Curation, Museums, and Art: Thinking through the Art of Monstrous Men

14 August New

Presented by:

  • Tshilumba Jean-Sylvain: Belgian-based researcher and Art Practitioner
  • Courtney Williams: Strategist and Director at Urban Fireworks

In this conversation, we look at the artistic archive as conceptualised by the pre and post European Enlightenment era. With the Rococo (Late Baroque) movement deemed immoral, indecent and indulgent and the Enlightenment moving toward more instructive forms of art creation, the art genius was always conceptualised as male. This delimitation of the category of art genius to the subject of the polis (white, heterosexual, cis-gendered male) meant the framing and portrayal of Womxn as passive and as the object of the male genius and gaze. While Womxn, more generally, have reclaimed their agency through the first, second and third waves of feminism – the characteristics of the art genius birthed by the historical conception of the Rococo and Enlightenment eras continue to haunt us.

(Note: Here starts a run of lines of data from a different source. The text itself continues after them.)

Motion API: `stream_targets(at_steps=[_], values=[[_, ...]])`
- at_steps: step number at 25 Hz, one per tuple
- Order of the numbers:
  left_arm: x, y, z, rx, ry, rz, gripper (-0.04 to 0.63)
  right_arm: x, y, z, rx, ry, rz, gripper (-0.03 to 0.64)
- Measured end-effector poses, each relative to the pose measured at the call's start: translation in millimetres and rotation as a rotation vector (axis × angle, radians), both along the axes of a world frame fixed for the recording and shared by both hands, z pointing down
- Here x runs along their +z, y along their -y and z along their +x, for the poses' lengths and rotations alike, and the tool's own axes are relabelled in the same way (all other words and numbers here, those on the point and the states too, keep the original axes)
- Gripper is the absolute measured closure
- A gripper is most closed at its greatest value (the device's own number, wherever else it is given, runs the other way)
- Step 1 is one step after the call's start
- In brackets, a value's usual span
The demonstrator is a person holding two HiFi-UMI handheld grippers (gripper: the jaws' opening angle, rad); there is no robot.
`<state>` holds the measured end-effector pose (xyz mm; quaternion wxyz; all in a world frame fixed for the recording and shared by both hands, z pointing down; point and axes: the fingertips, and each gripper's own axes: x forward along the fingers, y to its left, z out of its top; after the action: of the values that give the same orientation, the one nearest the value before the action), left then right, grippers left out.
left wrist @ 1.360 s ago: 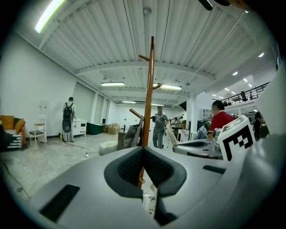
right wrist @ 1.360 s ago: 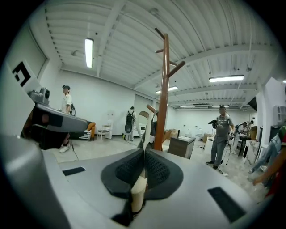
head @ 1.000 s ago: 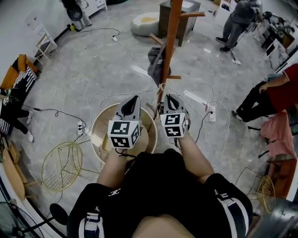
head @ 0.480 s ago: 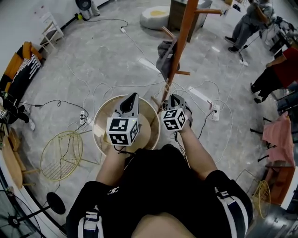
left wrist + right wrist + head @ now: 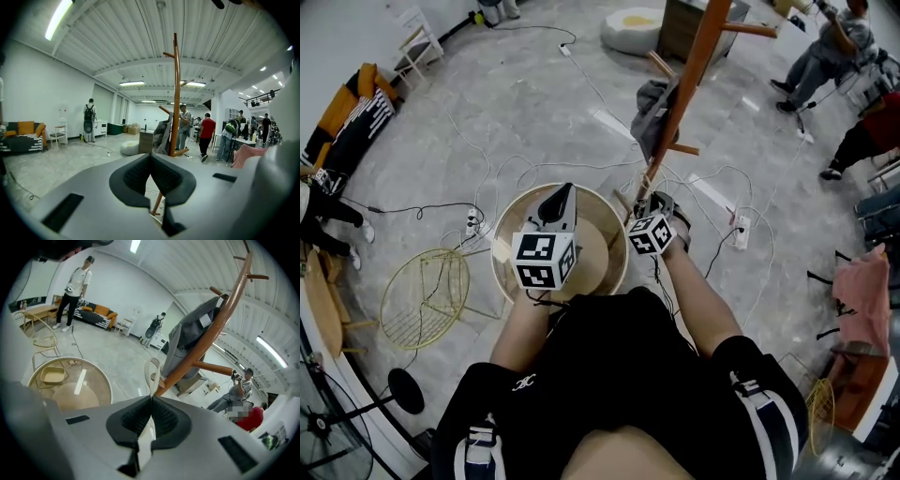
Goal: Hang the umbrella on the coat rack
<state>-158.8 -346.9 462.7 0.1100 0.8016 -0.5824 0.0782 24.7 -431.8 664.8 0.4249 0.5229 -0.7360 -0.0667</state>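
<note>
My right claw (image 5: 151,401) is clamped on the umbrella (image 5: 145,446). Pale material is pinched between the pads, and its pale loop (image 5: 148,372) stands up close against the lower pole of the coat rack (image 5: 220,310), below the rack's low bare peg (image 5: 225,369). I can't tell whether the loop touches the pole. My left claw (image 5: 150,157) is shut with nothing in it and points at the rack from the near side.

To do this step well, I'd keep the grip firm and lift the loop along the pole until it clears that peg's tip. Then I'd carry it over the tip and lower it until the peg takes the weight. I'd stay clear of the grey garment (image 5: 192,333) hung higher on the rack, and release only once the loop has seated.
</note>
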Motion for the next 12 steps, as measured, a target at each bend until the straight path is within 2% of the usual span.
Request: stream_targets(at_steps=[12], values=[[-1,3,-24,-0.066,0.017,-0.002,0.580,30,19,14,0.056,-0.073,-0.030,0.600]])
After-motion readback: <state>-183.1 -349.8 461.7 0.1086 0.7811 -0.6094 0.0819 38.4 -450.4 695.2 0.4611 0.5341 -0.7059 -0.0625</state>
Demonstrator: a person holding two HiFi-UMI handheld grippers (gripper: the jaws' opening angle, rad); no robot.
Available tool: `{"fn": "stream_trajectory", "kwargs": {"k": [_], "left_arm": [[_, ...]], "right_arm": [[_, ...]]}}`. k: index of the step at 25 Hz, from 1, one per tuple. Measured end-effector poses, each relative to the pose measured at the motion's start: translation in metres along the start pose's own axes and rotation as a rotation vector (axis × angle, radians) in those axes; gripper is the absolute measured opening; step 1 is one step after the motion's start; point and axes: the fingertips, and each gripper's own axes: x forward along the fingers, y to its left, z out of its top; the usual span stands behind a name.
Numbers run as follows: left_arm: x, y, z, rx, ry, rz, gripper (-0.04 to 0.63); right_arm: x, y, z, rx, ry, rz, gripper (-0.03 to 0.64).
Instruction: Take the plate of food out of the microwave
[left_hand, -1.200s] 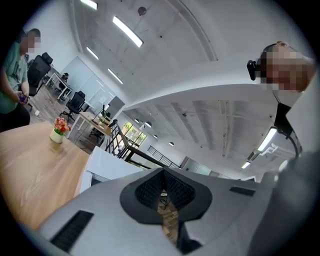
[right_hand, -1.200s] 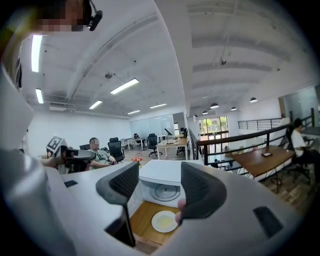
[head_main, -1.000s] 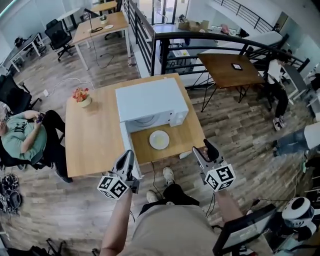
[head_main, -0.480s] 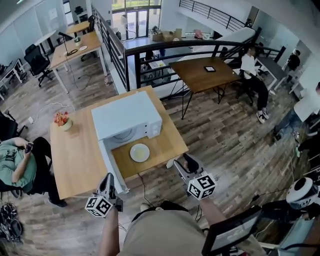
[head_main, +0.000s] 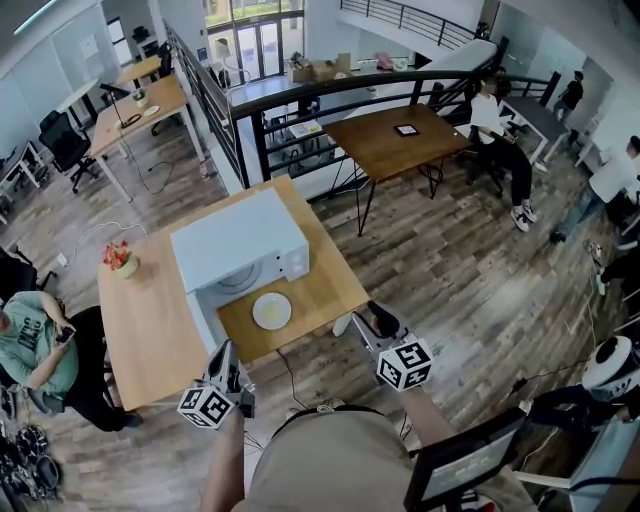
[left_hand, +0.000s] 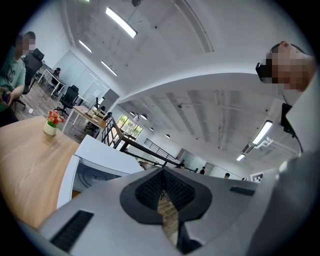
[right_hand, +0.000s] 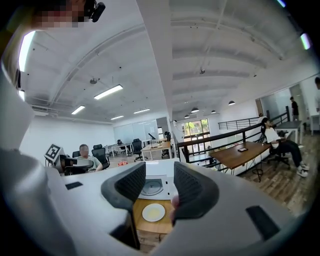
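Plate (head_main: 272, 310) on table (head_main: 150, 320) before open microwave (head_main: 238, 248), ahead of and between both grippers; left gripper (head_main: 224, 352) pressed together; right gripper (head_main: 375, 322) spread, closing on nothing

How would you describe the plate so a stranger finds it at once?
Find the wooden table with the white microwave. The plate lies on the wood before its open front. It is the only flat, round, pale dish there.

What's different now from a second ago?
The left tool and right tool pulled back from the table; the right tool's jaws are closing on nothing. The plate stays on the table before the open microwave.
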Motion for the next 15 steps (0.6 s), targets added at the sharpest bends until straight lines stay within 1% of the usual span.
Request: {"fn": "stream_trajectory", "kwargs": {"k": [4, 5, 7, 15], "left_arm": [[0.005, -0.005, 0.005, 0.012, 0.006, 0.003, 0.005], [0.004, -0.006, 0.004, 0.01, 0.007, 0.007, 0.005], [0.003, -0.007, -0.001, -0.001, 0.006, 0.011, 0.005], [0.022, -0.022, -0.014, -0.005, 0.006, 0.002, 0.005]], "right_arm": [[0.006, -0.008, 0.006, 0.021, -0.014, -0.007, 0.176], [0.005, -0.009, 0.005, 0.028, -0.014, -0.009, 0.161], [0.003, -0.012, 0.004, 0.039, -0.014, -0.006, 0.161], [0.008, -0.03, 0.012, 0.058, -0.027, 0.04, 0.161]]}}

The global #MeToo movement highlighted the subtle violence(s) of Monstrous men who produce world class art. In this Webinar we consider art institutions and their role in perpetuating toxic masculinities. To do this, we consider two questions. How have contemporary art spaces (museums and galleries) challenged the historical definition of these spaces as reserved for the man, ‘the art genius’, and his gaze? In the second sense, we consider whether African art institutions have either continued to perpetuate the conceptions predefined by their European counterparts or have these institutions diverged from this historical script, to create inclusive spaces.